Projected costs for the STEM (science, technology, engineering, mathematics) Academy Year 2, which includes summer workshops for STEM Academy teachers, STEM Academy Summer Camp (for 30 students from BTHS and 42 students from BMHS), a new robotic course, participation in STEM competitions, and an integrated STEM Academy instructor comes with a projected cost of $90,000.
McDonald also recommended participation in AchieveNJ for a teacher evaluation and support system launched by the NJDOE in 2011. Participation in the program would cost $148,000, which includes feedback and support to educational teams, impact instructional practice and promote growth in student achievement, she said.
Human Resources Director
Director of Human Resources Sean Cranston listed certified personnel needs for the district. They include:
A world language teacher for grades K-2; a chemistry teacher (which was in the current budget but not filled); two academic coaches, a behaviorist to help assist with struggling students who have the most challenging behavioral, social and communication needs; a learning disabilities teacher consultant; and several technology positions.
He showed PowerPoint slides that compared district teacher salaries for the 2016-2017 school year ($60,645,240) to the 2017-2018 school year ($62,582,120), with an increase of $1,936,880, or 3.19 percent.
For the same periods, teacher aide salaries would go from $4,504,502 to $4,600,213, up $95,711 over the two school years for an increase of 2.12 percent.
Also, TWU workers, which include secretaries, the transportation department and the facilities department would go from $9,778,066 in the present budget to $10,233,075 for next year ‑‑ an increase of $455,009 or 4.65 percent, he said.
Next up was Transportation Director Don Wilson, who gave a student transportation overview and detailed the department’s transportation needs.
“We don’t need additional full time drivers or full time aides, and we don’t need additional part time runs or additional clerical or dispatch, but we could use 10 additional substitute bus drivers,” Wilson said.

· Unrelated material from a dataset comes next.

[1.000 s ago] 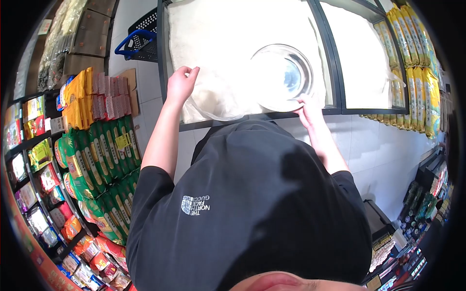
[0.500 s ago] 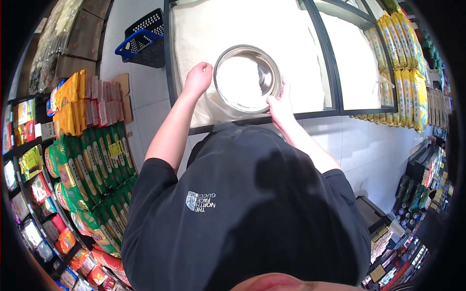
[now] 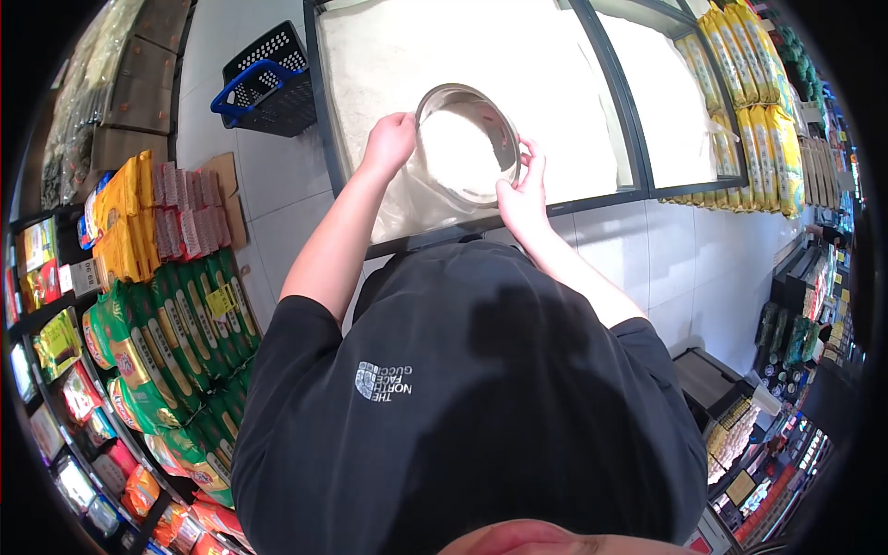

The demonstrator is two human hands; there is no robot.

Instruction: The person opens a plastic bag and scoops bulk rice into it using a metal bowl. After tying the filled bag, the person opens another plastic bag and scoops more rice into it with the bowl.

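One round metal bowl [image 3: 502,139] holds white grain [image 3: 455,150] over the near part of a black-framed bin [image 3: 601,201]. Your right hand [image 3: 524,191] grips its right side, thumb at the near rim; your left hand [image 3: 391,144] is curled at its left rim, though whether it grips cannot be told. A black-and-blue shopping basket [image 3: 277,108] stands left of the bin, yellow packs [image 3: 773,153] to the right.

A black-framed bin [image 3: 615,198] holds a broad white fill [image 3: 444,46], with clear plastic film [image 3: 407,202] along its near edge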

The biggest need right now is to equip security cameras on 54 buses of the 120-bus fleet, he said. Forty-six already have the cameras, he added.
State law requires that six of the 54-passenger buses need to be retired since they are 20 years old, and the department needs one special needs van with a lift. He said that by the time a bus is 16 or 17 years old they become very expensive to run. New buses run anywhere from $70,000 to $150,000 each, depending on the type.
Of the 120 buses, 113 are usable, he said; 90 are full size school buses (minus six that are timed out or mechanically out of service) and 29 useable small vans, some of which are equipped with handicap lifts.
“We have 29 small vans and 29 routes, so they’re used all the time,” Wilson said.
The $4.1 million transportation budget pays for buses, parts, special education outside vendors and drivers, bus aides, gas, mechanics, dispatch, clerical and administration.
Wilson said he was proud that NJ Department of Transportation gave the Brick School District a high efficiency rating in the top 5 percent, or 20th of the 411 reporting districts.
Interim Superintendent Thomas Gialanella said the departmental needs listed during the presentations would not necessarily all be met.
“That doesn’t mean these needs go away, especially in the facilities area,” he said before the budget presentations. “Hopefully these needs can be addressed in the future.”
The April 27 budget hearing will be at Brick Memorial High School at 7 p.m. The next regularly-scheduled Board of Education meeting will be on May 11 at Brick High School at 7 p.m.